Left panel: Trajectory of importance scores for real genes (green) and shadow variables (blue) across different classifier runs; Right panel: Variable importance boxplot (green boxes = Confirmed important features, blue boxes = shadow variables), intuitively demonstrating the stable and reliable diagnostic ability of the candidate genes.

Accurate Prediction of irAE-Related Features by XGBoost Model

Nine machine learning models—Flexible Discriminant Analysis, Gradient Boosting Machine, Linear Discriminant Analysis, Logistic Regression, Mixture Discriminant Analysis, Random Forest, SVM, and XGBoost—were validated via 10 random samplings in the training and testing datasets (x-axis: random sampling ID; y-axis: average AUC).

As shown in Figure 4, XGBoost exhibited significant advantages in multiple validation rounds: its average AUC was consistently the highest among all models with small fluctuations, indicating good stability. In contrast, the other 8 models (e.g., Linear Discriminant Analysis, Logistic Regression) had lower overall average AUC and more obvious curve fluctuations (even if their AUC was close to XGBoost in some rounds), showing poor stability in classification performance. This confirms that the XGBoost model can more accurately capture data patterns and output reliable classification results in learning and predicting irAE-related features, laying an algorithmic foundation for subsequent diagnostic model construction.

Figure 4: Comparison of predictive performance of different machine learning models in training and testing datasets.

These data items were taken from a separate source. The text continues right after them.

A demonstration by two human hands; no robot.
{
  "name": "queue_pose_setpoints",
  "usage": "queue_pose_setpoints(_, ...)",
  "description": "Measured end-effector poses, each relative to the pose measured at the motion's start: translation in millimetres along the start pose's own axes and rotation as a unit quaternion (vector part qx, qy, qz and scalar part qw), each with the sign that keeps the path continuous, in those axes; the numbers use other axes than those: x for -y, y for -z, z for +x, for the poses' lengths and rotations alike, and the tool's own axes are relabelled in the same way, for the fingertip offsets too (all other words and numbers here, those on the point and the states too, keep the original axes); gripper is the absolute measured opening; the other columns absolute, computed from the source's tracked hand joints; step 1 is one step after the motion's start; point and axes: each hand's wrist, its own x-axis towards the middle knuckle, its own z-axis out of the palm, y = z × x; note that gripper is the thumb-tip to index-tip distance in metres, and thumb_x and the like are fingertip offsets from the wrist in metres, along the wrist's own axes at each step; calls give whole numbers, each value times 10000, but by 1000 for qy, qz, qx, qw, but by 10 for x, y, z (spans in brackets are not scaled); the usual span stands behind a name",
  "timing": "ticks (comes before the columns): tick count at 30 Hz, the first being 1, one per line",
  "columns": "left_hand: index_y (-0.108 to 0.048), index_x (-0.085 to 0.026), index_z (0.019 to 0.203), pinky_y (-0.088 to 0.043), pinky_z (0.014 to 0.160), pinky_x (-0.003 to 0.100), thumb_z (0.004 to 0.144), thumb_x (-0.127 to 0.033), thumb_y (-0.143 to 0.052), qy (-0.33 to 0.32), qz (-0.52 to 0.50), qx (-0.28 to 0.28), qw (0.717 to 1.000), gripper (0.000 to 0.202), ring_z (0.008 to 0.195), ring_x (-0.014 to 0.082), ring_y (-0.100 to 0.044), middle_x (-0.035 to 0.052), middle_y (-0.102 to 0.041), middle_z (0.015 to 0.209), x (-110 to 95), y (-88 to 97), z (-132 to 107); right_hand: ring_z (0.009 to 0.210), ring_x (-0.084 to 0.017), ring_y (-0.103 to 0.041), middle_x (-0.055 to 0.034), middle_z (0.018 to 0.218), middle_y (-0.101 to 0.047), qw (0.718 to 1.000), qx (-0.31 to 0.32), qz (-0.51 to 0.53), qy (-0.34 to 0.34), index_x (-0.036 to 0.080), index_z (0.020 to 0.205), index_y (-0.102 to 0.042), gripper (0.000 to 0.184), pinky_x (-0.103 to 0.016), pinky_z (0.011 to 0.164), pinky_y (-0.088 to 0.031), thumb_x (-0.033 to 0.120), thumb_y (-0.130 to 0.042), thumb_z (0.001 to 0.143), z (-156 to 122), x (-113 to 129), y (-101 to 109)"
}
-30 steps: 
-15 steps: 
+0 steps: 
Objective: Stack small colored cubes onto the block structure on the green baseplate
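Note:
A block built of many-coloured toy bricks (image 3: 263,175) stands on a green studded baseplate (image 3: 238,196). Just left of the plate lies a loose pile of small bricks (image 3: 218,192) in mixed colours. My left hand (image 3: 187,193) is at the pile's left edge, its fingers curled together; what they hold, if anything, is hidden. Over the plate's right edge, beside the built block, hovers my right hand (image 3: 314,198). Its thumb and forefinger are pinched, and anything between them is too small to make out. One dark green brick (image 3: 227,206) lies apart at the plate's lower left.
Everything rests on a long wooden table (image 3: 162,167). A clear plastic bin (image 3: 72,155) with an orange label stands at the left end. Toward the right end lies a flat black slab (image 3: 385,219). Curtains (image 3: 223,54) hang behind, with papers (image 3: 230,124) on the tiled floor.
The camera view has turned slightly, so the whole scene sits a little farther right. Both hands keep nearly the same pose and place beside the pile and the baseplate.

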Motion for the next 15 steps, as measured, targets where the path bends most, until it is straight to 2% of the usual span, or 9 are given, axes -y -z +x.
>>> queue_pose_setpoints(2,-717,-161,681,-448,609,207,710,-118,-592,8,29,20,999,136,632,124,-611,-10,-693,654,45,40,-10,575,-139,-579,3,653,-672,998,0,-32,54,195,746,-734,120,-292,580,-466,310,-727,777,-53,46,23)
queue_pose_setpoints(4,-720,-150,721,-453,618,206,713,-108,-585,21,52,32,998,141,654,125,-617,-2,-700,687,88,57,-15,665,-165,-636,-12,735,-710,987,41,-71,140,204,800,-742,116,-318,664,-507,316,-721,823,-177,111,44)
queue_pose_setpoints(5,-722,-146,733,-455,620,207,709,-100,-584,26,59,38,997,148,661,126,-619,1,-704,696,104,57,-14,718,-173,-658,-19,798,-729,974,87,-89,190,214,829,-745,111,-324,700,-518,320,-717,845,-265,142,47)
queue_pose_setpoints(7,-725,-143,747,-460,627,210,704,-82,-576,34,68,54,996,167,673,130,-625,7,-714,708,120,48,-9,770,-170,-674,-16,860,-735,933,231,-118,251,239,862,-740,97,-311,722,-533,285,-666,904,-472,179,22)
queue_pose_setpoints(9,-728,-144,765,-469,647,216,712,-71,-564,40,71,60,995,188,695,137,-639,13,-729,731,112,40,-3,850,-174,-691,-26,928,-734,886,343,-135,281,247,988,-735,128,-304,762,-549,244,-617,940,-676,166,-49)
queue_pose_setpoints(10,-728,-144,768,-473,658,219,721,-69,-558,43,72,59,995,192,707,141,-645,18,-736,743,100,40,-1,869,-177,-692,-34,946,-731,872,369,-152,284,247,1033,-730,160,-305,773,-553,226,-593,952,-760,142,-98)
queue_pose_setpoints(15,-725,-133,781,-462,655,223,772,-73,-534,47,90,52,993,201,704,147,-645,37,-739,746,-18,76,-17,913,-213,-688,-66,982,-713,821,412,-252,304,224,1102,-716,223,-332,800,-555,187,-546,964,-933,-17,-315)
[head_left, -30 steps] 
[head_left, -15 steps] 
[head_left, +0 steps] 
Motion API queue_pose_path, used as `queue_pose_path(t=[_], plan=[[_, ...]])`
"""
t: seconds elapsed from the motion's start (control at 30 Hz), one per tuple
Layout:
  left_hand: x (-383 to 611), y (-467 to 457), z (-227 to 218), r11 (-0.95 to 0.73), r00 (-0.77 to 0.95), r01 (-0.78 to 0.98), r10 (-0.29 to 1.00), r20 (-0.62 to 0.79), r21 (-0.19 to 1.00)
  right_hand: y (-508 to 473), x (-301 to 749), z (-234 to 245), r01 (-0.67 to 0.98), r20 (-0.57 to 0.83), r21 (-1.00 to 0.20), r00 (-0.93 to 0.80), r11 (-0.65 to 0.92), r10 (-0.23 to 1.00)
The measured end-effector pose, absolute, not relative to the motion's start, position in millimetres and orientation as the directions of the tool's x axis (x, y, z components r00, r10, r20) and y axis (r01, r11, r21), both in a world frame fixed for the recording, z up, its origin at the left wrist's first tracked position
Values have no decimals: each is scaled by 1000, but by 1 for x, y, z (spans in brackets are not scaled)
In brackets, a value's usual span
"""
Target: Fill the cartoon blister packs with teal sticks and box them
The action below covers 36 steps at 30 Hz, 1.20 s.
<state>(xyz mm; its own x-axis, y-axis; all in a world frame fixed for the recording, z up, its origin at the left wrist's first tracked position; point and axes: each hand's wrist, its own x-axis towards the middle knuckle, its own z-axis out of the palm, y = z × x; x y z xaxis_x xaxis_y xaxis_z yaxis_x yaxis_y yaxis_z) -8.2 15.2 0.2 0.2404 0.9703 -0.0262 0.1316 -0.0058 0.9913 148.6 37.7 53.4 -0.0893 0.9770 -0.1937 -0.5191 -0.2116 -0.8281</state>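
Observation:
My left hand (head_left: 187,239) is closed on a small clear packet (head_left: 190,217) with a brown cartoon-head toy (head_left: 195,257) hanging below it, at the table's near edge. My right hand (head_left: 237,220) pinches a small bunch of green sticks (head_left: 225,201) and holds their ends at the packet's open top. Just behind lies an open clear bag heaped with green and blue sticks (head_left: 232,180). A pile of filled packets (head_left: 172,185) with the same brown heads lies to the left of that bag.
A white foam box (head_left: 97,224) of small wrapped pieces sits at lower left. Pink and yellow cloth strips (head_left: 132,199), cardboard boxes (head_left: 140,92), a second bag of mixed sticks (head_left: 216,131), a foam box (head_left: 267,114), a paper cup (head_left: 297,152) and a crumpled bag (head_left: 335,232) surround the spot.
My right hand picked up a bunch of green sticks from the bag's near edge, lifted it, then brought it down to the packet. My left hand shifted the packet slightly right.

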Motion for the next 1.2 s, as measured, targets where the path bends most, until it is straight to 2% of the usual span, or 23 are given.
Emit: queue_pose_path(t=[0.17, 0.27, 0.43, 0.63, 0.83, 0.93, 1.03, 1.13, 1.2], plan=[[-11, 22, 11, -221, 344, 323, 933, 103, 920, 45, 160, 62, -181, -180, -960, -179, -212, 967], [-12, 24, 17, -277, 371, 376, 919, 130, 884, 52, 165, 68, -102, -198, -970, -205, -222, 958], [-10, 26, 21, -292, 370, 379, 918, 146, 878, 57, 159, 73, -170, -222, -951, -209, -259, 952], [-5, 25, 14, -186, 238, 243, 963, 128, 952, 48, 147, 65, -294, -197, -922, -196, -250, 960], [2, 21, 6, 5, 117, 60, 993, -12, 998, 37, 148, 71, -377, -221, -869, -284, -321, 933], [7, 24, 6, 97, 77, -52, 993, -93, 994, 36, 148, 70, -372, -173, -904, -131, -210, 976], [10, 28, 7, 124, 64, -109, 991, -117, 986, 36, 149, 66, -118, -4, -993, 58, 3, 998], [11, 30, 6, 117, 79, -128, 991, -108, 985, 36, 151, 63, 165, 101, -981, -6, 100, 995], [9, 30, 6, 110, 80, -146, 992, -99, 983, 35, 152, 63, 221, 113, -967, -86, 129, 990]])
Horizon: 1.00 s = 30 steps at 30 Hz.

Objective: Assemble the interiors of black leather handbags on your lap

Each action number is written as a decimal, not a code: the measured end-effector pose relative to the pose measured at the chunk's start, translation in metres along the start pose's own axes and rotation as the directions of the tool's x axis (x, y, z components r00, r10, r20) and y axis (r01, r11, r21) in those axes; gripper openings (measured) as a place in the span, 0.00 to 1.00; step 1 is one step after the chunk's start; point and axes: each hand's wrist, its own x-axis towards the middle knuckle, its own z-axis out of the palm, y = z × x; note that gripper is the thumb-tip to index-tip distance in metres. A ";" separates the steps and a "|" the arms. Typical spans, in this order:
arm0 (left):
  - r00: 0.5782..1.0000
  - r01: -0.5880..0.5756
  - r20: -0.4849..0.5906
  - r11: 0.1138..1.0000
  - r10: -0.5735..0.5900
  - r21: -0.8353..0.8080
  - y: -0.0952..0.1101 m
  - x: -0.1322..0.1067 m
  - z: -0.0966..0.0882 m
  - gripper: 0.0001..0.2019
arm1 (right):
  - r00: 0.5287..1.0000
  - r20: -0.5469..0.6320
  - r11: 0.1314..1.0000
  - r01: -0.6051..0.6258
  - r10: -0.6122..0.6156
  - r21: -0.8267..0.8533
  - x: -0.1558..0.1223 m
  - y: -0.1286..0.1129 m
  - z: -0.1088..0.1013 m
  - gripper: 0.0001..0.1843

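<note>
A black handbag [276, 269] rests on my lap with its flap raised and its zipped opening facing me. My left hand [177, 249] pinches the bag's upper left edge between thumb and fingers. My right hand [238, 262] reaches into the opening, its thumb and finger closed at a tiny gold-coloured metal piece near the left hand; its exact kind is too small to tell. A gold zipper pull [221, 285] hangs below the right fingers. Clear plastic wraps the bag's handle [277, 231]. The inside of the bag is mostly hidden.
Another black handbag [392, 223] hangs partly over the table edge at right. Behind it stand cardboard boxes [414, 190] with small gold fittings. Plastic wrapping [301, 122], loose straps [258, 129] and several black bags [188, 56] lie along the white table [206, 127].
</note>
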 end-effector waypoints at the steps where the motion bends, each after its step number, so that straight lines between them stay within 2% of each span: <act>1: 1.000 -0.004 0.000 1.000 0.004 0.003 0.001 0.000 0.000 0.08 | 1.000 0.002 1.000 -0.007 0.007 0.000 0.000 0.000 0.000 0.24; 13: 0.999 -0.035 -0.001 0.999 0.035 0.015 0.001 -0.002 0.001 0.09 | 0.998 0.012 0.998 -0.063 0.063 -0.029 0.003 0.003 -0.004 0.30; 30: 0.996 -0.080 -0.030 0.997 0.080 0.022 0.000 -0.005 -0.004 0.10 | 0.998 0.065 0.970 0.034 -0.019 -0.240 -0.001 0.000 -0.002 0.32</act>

The left and right panels respectively show the changes in average AUC values of 9 models across 10 random samplings in the training and testing datasets, intuitively demonstrating the advantages of the XGBoost model in classification performance and stability.

Clinical Benefit Evaluation of XGBoost Model via Decision Curve Analysis (DCA)

To clarify the practical clinical utility of the XGBoost model, decision curve analysis (DCA) was performed to assess its standardized net benefit across different high-risk thresholds. As shown in Figure 5, in both training and testing datasets, the XGBoost model’s DCA curve significantly outperformed the "treat-all" (labeled "All" in the figure) and "treat-none" (labeled "None" in the figure) strategies: within most high-risk threshold ranges, XGBoost yielded higher net benefits. For instance, when the cost-benefit ratio was within the clinically common range of 1:100 to 100:1, XGBoost’s standardized net benefit remained consistently higher than the other two strategies as the high-risk threshold changed. This indicates that in practical clinical decision-making, diagnostic results based on the XGBoost model can help clinicians more reasonably identify high-risk patients requiring intervention, avoid "over-treatment" or "missed diagnosis/treatment," and provide strong support for clinical decisions.

Figure 5: DCA Validation Curves of the XGBoost Model.

The left and right panels correspond to the training and testing datasets, respectively, showing the model’s standardized net benefit across different risk thresholds and demonstrating its clinical decision-making value compared with the "treat-all" and "treat-none" strategies.

Combining the AUC results from multi-model comparison and clinical value validation via DCA, the XGBoost model demonstrated the optimal classification performance and stability in both the training and testing datasets. Furthermore, decision curve analysis confirmed its promising potential for guiding clinical decision-making. Therefore, this study ultimately determined to adopt the XGBoost algorithm for constructing the irAE-related diagnostic model. This model is expected to provide an efficient and reliable tool for early identification, accurate diagnosis of irAEs, and the formulation of clinical intervention strategies, thereby promoting the optimization and improvement of the irAE diagnosis and treatment process.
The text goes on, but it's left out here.